For the sixth time this year, Stop Killing Cyclists have commemorated a person killed by a lorry with a ‘die-in’ vigil. On this occasion, the person being remembered was 32-year-old Esther Hartsilver, who was killed in a collision with a lorry in Camberwell in May.
Cyclists stopped traffic and lay down in the road opposite Camberwell Green on Monday night. Afterwards, short speeches were given, candles were lit and flowers laid around a ghost bike.
Nicola Branch, co-organiser of the Stop Killing Cyclists pressure group, told the London Evening Standard that the protest was a means of remembering Hartsilver while appealing for improved cycling infrastructure. "Tonight's emotional die-in, which included the cyclist's family and friends, sends a loud message to Southwark Council that it must urgently install protected cycle lanes and protected left hand turns at junctions across the borough."
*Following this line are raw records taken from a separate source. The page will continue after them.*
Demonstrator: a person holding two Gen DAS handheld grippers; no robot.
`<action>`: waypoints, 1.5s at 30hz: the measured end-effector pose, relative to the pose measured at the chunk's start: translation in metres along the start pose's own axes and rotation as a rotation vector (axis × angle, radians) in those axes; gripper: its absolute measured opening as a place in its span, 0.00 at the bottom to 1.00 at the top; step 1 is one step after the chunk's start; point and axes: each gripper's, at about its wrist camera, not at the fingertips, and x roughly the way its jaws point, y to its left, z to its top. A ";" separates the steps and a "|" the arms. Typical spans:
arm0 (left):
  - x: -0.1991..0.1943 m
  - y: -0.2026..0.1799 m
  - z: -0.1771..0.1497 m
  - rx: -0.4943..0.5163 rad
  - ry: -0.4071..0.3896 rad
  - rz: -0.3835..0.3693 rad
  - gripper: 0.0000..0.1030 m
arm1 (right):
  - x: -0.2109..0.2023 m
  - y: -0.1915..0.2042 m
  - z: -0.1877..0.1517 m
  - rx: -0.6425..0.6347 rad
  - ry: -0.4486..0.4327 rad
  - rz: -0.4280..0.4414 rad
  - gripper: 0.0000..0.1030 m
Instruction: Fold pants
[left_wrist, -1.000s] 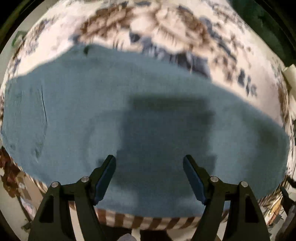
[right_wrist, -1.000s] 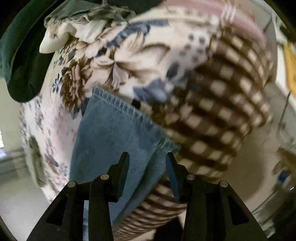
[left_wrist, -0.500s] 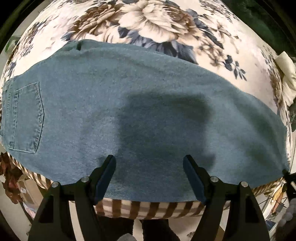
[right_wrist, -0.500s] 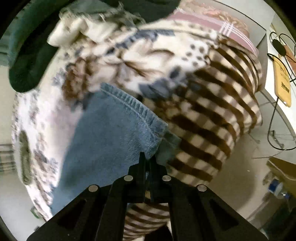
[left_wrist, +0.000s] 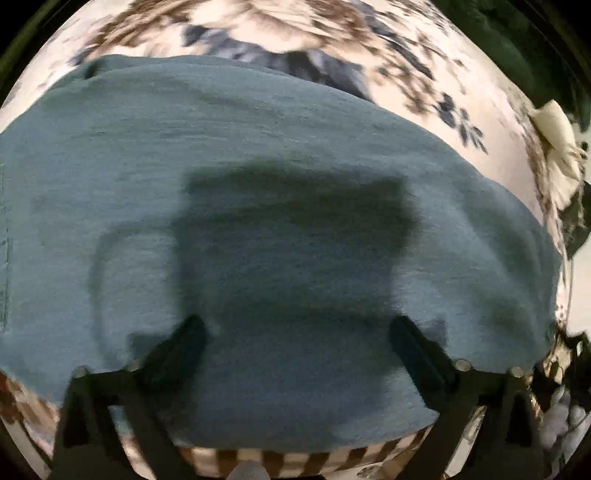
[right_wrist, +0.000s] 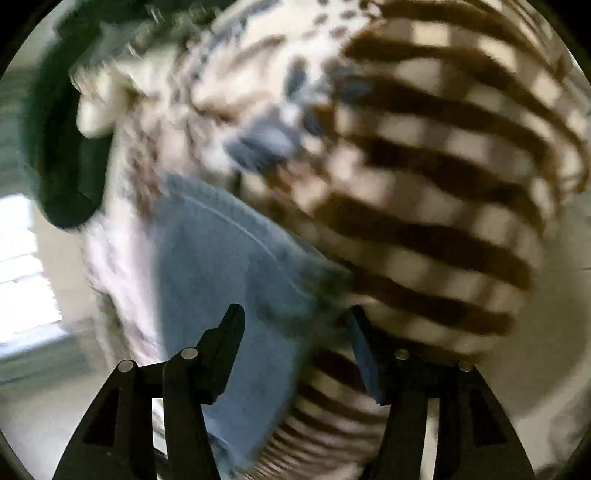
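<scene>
The blue denim pants (left_wrist: 280, 206) lie flat across a bed and fill most of the left wrist view. My left gripper (left_wrist: 295, 332) is open and empty, its fingers wide apart just above the cloth near its front edge. In the blurred right wrist view the hem end of the pants (right_wrist: 229, 266) lies at the bed's corner. My right gripper (right_wrist: 295, 325) is open, its fingers on either side of the hem's corner, not clamped on it.
The bed has a floral cover (left_wrist: 332, 40) on top and a brown checked blanket (right_wrist: 436, 177) hanging over its side. A dark green cloth (right_wrist: 62, 147) and a cream cloth (left_wrist: 557, 147) lie at the far end. Pale floor (right_wrist: 554, 332) lies beside the bed.
My right gripper was shut at the hem corner half a second ago and has opened wide. My left gripper has dropped closer to the pants and stays open.
</scene>
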 end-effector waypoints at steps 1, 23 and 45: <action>0.007 0.001 -0.002 0.016 0.004 0.015 1.00 | -0.001 -0.001 0.000 -0.002 -0.028 0.070 0.59; -0.099 0.029 0.027 -0.140 -0.166 0.048 1.00 | -0.023 0.162 -0.062 -0.364 -0.098 0.157 0.10; -0.158 0.366 -0.076 -0.532 -0.208 0.062 1.00 | 0.257 0.210 -0.492 -0.996 0.412 -0.339 0.49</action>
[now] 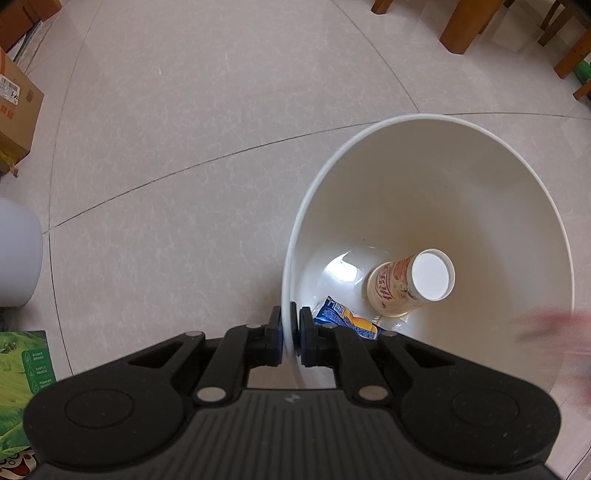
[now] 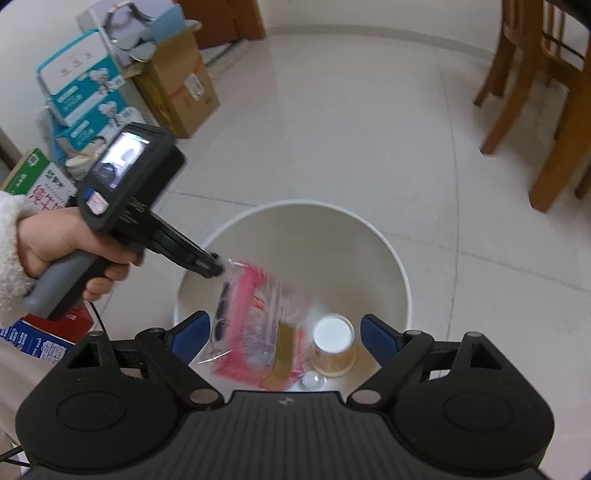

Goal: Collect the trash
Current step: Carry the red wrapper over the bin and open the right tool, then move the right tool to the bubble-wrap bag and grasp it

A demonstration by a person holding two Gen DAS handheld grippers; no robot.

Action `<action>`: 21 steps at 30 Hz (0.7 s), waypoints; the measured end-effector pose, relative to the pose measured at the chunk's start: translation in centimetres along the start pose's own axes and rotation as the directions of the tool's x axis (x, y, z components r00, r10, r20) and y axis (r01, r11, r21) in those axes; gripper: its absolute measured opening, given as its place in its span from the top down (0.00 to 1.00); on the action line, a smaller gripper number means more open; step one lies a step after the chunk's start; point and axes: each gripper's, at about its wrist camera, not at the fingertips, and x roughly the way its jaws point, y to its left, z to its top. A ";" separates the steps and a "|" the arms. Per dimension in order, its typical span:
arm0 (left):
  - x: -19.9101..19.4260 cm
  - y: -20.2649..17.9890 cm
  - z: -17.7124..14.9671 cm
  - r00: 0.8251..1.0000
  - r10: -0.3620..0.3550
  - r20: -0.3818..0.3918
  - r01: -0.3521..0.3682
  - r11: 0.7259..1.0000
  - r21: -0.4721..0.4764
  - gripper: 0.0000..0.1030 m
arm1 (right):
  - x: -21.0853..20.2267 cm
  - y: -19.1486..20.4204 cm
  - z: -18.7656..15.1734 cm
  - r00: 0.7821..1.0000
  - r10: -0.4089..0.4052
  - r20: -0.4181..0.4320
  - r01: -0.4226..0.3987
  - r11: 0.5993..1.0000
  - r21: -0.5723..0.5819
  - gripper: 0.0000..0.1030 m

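A white bin (image 1: 443, 177) stands on the tiled floor. My left gripper (image 1: 290, 321) is shut on its near rim; in the right wrist view a hand holds that left gripper (image 2: 218, 267) at the bin's (image 2: 314, 240) left edge. Inside lie an upturned paper cup (image 1: 410, 284) and a blue-and-orange wrapper (image 1: 345, 319). My right gripper (image 2: 284, 338) is open above the bin. A blurred pink plastic wrapper (image 2: 258, 332) hangs loose between its spread fingers, over the bin beside the cup (image 2: 334, 345). The pink wrapper (image 1: 554, 332) shows as a smear at the left wrist view's right edge.
Cardboard boxes (image 2: 177, 88) and stacked blue-white cartons (image 2: 81, 81) line the wall at left. Wooden chair legs (image 2: 517, 92) stand at the right and far side (image 1: 461, 26). A green carton (image 1: 22, 387) lies near the left gripper. Pale floor tiles (image 1: 184, 129) stretch beyond the bin.
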 end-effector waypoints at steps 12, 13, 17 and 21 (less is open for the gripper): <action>0.1 -0.1 -0.1 1.000 0.003 -0.001 -0.003 1.000 0.002 0.94 | -1.6 -3.6 -2.5 0.998 -0.059 0.037 0.055 0.993 0.103 0.07; 0.1 -0.1 -0.1 1.000 0.002 -0.002 -0.002 1.000 0.001 0.94 | -1.6 -3.8 -2.8 0.997 -0.067 0.036 0.062 0.992 0.109 0.07; 0.1 -0.1 -0.1 1.000 0.002 -0.002 -0.002 1.000 0.000 0.94 | -2.1 -4.6 -4.9 0.991 -0.126 0.055 0.118 0.985 0.126 0.07; 0.2 -0.2 0.0 1.000 0.000 -0.001 0.000 1.000 0.001 0.94 | -2.8 -5.9 -9.0 0.971 -0.226 0.080 0.209 0.961 0.182 0.02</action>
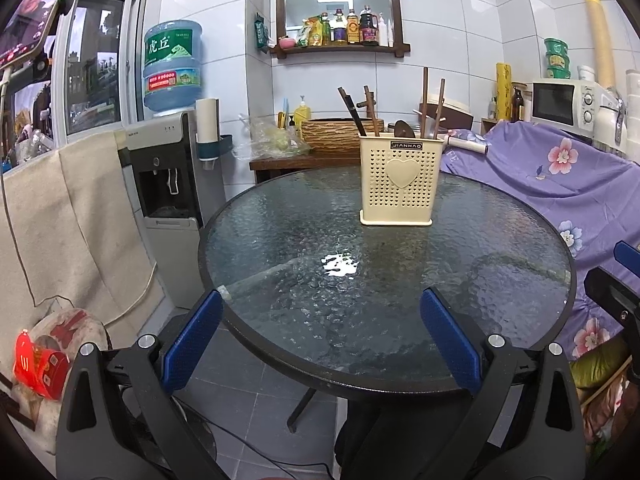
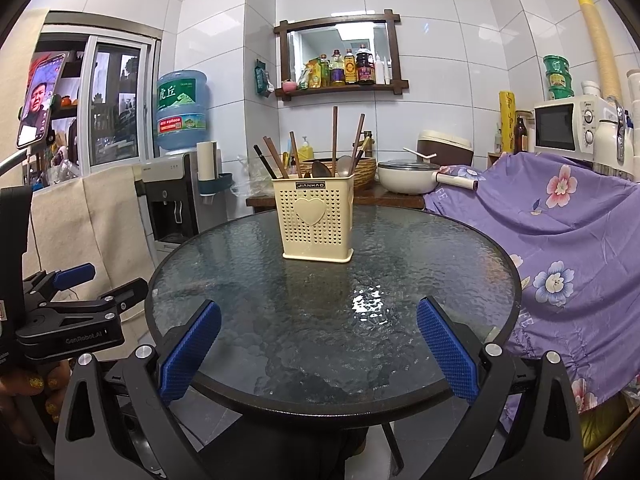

Peter John, leader of Southwark Council, said:
"Our sincerest sympathies are with the family and friends of Miss Hartsilver. We want to make cycling safer for everyone in Southwark, which is one of the reasons why we plan to invest millions of pounds in cycling over the next five years.
"It is too early to speculate on the events surrounding the tragic death of Ms Hartsilver but the council is speaking with TfL about a number of changes to the Camberwell network and we will be working with TfL, who we need to agree any decisions.
"In addition to this, last year I proposed a London-wide ban on HGVs during rush hour to protect cyclists, and following the tragic death of Esther Hartsilver the case for such a ban remains strong. I will be writing to the Mayor of London this week asking him to look at this with us urgently.”
Hartsilver was on her way to Kings College Hospital where she worked as a senior physiotherapist when she was involved in the collision at the junction of Denmark Hill and Orpheus Street on May 28. The driver of the Co-op food lorry involved remained at the scene and there were no arrests.